--- ACTIVITY ---
Copy out exactly the lines below that run from the one holding "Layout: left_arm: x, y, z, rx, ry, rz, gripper" to the one holding "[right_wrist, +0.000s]", keeping both of those lines and no others.

--- RECORDS SUPPLIED ---
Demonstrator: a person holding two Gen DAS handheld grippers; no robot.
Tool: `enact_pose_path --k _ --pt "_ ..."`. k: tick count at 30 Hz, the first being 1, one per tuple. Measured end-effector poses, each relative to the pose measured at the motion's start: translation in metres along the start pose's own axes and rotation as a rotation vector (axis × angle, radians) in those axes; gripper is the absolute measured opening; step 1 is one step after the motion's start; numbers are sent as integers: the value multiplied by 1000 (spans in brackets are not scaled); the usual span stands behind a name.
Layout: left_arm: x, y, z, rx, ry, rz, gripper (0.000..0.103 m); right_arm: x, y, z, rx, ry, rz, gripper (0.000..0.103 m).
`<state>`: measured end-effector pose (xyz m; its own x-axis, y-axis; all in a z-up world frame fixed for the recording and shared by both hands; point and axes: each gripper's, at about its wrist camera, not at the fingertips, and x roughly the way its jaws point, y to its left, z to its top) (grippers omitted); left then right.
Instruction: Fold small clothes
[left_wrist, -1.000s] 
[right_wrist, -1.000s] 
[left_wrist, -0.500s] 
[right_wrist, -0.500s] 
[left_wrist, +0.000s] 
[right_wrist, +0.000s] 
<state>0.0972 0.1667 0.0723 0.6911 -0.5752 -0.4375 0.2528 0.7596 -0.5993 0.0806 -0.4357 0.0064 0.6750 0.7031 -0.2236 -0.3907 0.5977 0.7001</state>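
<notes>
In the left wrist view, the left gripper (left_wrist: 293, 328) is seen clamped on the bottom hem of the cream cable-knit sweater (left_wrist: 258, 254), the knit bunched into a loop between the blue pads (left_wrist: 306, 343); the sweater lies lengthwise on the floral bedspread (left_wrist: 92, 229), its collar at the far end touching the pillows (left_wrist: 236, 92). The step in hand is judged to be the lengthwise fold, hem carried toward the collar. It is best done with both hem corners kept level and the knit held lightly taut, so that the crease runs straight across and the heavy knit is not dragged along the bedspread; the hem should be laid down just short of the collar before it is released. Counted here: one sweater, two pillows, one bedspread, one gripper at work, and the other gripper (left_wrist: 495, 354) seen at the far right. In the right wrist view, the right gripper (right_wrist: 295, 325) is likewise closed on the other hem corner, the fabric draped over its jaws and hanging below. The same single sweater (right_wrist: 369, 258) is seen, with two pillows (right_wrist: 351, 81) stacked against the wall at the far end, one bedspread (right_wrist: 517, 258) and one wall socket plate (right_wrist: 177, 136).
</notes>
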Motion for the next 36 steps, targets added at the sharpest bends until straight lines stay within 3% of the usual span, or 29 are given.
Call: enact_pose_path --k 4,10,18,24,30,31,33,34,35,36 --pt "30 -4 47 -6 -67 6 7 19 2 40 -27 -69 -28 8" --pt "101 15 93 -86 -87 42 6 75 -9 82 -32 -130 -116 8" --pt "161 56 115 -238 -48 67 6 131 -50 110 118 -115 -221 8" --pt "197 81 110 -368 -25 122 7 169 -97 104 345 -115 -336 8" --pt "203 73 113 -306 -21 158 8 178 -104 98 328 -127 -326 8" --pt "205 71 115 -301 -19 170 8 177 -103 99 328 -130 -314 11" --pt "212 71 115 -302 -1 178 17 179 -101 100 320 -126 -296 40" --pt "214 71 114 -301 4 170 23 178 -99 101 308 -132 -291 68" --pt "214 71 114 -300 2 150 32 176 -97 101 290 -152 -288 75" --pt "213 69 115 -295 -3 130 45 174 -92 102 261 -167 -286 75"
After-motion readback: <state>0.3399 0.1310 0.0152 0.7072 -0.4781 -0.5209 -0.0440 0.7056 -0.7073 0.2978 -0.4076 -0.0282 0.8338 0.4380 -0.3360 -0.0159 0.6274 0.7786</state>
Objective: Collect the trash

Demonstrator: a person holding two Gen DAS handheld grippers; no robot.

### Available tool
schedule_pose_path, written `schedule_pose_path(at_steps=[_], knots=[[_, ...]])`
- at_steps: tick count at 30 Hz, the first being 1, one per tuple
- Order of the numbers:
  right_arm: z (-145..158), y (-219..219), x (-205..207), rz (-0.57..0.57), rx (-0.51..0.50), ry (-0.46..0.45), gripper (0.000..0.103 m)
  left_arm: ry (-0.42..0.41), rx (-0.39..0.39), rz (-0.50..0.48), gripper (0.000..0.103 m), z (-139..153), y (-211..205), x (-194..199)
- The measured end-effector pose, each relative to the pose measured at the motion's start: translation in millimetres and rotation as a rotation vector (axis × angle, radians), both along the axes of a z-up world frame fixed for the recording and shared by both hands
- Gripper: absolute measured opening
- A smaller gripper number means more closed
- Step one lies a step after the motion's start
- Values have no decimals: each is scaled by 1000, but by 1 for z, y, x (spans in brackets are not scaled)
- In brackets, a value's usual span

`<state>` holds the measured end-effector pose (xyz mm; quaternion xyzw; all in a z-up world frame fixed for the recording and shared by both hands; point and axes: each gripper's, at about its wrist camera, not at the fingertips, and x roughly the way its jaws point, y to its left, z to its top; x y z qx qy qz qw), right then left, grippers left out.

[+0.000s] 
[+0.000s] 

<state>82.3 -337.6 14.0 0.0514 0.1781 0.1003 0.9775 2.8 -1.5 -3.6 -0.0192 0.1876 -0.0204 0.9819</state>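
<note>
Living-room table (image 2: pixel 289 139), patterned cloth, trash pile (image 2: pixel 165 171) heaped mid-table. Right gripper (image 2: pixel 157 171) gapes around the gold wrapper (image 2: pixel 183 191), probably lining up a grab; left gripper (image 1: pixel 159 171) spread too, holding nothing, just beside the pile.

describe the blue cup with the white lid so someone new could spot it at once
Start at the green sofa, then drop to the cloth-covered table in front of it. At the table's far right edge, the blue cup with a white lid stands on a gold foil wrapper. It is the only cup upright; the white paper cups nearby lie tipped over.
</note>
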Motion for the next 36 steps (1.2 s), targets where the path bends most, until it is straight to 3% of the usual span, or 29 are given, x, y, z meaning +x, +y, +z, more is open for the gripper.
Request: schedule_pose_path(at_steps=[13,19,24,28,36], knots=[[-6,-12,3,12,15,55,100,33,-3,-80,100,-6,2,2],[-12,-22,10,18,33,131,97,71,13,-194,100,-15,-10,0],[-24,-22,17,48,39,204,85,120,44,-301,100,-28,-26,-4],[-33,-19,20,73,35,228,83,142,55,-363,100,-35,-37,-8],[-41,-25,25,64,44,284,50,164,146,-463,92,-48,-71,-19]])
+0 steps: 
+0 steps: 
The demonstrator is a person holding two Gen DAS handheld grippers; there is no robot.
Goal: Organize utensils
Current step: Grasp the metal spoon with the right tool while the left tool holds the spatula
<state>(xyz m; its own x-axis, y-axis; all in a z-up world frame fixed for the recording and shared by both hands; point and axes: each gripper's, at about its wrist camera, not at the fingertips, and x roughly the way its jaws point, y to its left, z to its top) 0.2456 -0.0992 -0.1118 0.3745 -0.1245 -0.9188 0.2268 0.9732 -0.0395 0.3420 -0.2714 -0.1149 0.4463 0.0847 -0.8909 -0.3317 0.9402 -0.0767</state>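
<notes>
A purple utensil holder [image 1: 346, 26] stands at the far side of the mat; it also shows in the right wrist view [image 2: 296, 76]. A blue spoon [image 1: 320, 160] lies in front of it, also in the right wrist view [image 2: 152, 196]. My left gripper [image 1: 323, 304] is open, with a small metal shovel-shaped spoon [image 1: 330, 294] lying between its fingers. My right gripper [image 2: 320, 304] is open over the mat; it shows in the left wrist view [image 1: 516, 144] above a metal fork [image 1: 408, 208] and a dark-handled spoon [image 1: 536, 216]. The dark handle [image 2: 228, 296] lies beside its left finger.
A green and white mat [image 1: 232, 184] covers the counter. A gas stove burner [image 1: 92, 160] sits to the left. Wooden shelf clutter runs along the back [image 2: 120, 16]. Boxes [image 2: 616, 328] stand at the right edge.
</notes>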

--- PROBLEM SOLUTION ---
Layout: left_arm: x, y, z, rx, ry, rz, gripper (0.000..0.103 m); right_arm: x, y, z, rx, ry, rz, gripper (0.000..0.103 m).
`<state>`: measured end-effector pose (xyz m; its own x-axis, y-axis; all in a z-up world frame fixed for the recording and shared by both hands; point and axes: each gripper's, at about its wrist camera, not at the fingertips, and x roughly the way its jaws point, y to its left, z to its top) (grippers omitted); left then right.
Instruction: Fold small clothes
[left_wrist, -1.000s] 
[right_wrist, -1.000s] 
[left_wrist, -0.500s] 
[right_wrist, -0.500s] 
[left_wrist, +0.000s] 
[right_wrist, +0.000s] 

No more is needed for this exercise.